- [Task prompt] What's needed is an exact copy of all the data below, without pictures.

··········

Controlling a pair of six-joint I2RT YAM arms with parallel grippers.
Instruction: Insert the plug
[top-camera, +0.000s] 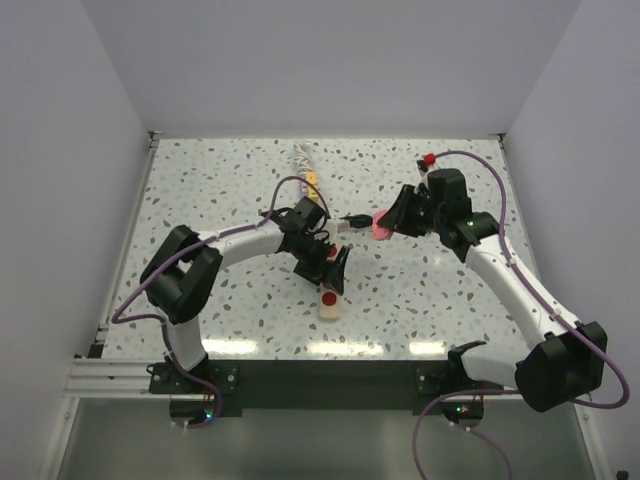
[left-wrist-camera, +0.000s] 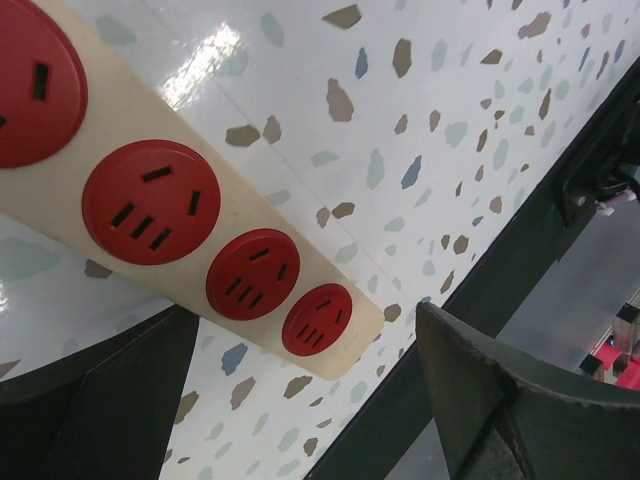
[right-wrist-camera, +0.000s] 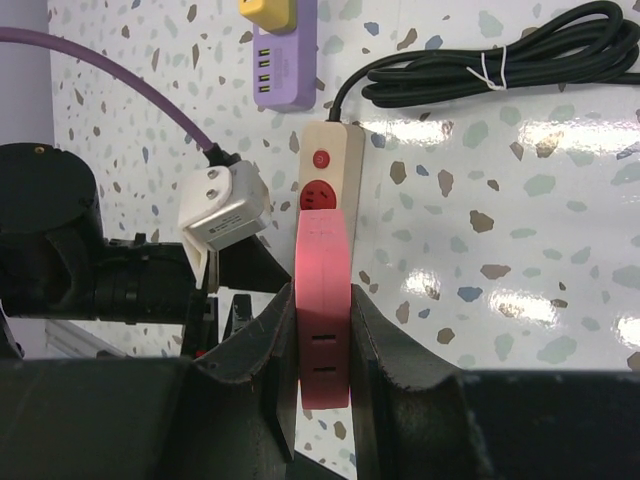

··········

- [Exercise answer]
Controlling a pair of six-joint I2RT YAM arms with parallel grippers.
Instruction: Insert the plug
[top-camera, +0.000s] 
[left-wrist-camera, +0.000s] 
[right-wrist-camera, +0.000s] 

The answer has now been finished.